§ Task objective
Retype only what runs from the first line of the listing to the line holding "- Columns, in", both included. Do not retype the pictures.

§ Data provided
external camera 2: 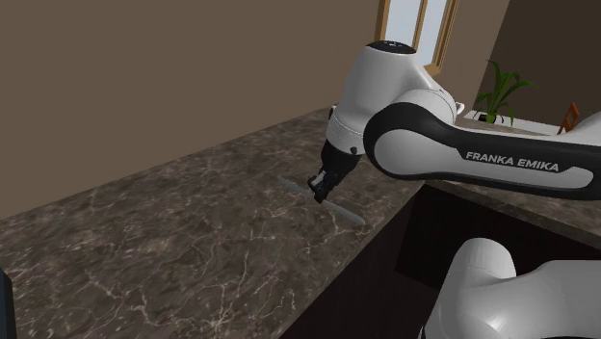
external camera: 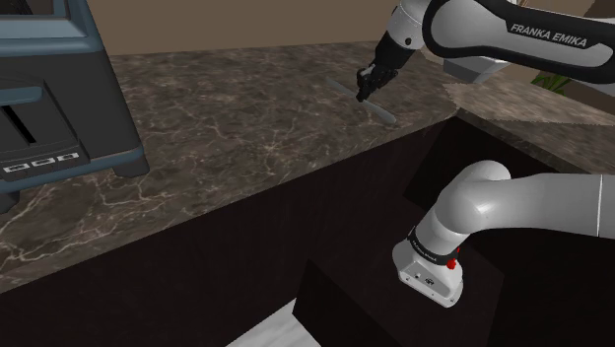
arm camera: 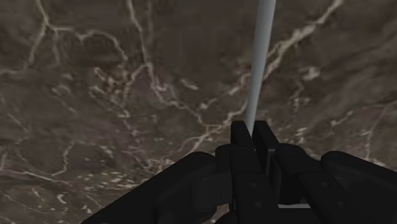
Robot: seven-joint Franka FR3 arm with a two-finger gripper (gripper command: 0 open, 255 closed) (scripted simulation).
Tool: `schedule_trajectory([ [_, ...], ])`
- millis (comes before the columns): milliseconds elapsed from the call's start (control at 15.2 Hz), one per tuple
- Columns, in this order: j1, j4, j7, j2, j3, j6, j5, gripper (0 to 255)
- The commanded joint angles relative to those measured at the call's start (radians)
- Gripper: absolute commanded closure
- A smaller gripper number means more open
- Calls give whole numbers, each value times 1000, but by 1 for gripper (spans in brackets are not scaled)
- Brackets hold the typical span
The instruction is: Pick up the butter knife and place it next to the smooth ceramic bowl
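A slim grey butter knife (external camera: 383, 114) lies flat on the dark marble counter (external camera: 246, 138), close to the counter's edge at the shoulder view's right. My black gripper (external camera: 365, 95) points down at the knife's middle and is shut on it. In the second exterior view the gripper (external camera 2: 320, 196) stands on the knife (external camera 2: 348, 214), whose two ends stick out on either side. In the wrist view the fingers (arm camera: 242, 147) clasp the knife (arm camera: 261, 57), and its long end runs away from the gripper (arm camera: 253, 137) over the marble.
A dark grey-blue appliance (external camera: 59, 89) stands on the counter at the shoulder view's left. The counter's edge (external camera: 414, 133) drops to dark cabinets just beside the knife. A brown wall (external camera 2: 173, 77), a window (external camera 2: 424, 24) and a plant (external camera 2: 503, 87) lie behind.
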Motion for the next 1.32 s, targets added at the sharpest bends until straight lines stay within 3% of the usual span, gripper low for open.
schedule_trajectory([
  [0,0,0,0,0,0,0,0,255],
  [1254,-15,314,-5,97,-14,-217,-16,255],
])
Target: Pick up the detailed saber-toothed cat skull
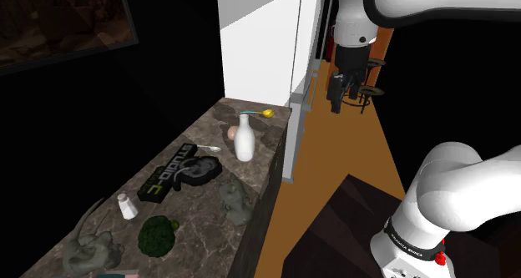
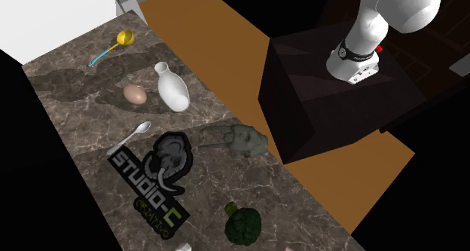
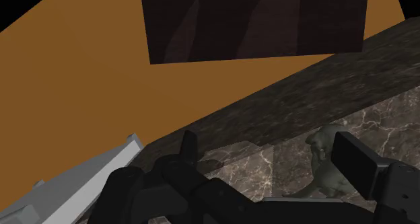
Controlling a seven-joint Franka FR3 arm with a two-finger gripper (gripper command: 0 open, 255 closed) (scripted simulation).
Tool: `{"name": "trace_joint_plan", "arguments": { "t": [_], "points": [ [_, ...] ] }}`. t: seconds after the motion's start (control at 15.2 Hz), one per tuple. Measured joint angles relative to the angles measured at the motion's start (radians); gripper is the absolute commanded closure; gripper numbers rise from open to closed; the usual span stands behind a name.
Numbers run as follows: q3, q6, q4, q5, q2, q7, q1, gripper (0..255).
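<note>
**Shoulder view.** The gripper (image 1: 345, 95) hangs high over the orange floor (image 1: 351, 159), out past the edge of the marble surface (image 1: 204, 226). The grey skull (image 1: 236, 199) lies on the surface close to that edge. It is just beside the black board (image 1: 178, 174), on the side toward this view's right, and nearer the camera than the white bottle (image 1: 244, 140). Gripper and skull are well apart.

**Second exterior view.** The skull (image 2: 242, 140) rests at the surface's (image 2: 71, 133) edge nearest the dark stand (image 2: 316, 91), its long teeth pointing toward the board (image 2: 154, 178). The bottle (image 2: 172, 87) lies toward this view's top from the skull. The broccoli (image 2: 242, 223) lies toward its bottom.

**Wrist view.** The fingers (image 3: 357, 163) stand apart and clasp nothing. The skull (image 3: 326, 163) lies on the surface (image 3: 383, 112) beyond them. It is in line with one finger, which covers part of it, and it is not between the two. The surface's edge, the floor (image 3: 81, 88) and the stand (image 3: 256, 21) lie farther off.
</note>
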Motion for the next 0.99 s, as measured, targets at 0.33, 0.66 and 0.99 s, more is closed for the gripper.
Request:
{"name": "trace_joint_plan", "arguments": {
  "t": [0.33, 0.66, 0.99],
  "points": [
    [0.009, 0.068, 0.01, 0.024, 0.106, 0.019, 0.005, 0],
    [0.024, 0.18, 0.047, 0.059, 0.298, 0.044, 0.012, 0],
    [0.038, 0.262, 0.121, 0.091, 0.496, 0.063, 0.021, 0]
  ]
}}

§ Solution to the exercise
external camera 2: 
external camera: 
arm camera: 
Robot: seven-joint Franka FR3 arm with a two-finger gripper (gripper command: 0 open, 255 closed) (scripted simulation).
Tool: `schedule_trajectory([ [_, ...], ])`
- millis (comes before the columns): milliseconds elapsed from the call's start (control at 15.2 Hz), one per tuple
- Columns, in this order: j1, j4, j7, j2, j3, j6, j5, gripper (0 to 255)

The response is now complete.